• _What is expected_: A single number is the whole answer: the tally of lines in the data below that include the word "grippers".

BEGIN Supplied information

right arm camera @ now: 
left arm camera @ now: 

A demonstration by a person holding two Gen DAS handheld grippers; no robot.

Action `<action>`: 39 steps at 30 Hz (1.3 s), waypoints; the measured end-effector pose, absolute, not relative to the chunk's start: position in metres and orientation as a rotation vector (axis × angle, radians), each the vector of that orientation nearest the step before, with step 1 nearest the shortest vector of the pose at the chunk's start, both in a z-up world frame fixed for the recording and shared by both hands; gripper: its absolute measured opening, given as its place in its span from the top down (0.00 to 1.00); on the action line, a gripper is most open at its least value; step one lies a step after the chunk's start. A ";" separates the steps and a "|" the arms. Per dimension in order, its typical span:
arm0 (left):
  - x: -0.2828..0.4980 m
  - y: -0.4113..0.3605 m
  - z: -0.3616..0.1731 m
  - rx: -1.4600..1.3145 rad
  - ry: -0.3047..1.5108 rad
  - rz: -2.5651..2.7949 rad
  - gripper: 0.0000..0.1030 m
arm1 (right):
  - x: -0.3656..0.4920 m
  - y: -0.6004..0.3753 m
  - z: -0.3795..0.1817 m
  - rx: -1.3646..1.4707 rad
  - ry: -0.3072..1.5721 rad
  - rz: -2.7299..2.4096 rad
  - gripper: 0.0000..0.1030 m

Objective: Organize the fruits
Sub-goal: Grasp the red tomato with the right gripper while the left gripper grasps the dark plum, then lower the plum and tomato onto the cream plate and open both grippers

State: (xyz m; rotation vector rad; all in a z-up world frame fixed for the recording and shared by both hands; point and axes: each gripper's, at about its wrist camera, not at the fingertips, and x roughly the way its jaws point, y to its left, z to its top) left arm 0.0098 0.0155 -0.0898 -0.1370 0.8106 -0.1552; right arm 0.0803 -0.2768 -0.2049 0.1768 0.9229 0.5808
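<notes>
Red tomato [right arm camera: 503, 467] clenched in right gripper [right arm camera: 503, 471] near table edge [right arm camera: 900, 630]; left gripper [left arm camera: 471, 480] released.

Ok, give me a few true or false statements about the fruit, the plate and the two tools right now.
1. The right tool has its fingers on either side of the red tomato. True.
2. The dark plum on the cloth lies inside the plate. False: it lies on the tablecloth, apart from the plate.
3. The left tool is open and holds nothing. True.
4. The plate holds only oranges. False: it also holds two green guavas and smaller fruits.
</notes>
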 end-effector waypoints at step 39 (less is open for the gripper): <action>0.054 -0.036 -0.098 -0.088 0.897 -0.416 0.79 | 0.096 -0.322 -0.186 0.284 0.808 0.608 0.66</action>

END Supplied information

• _Solution to this task_: 2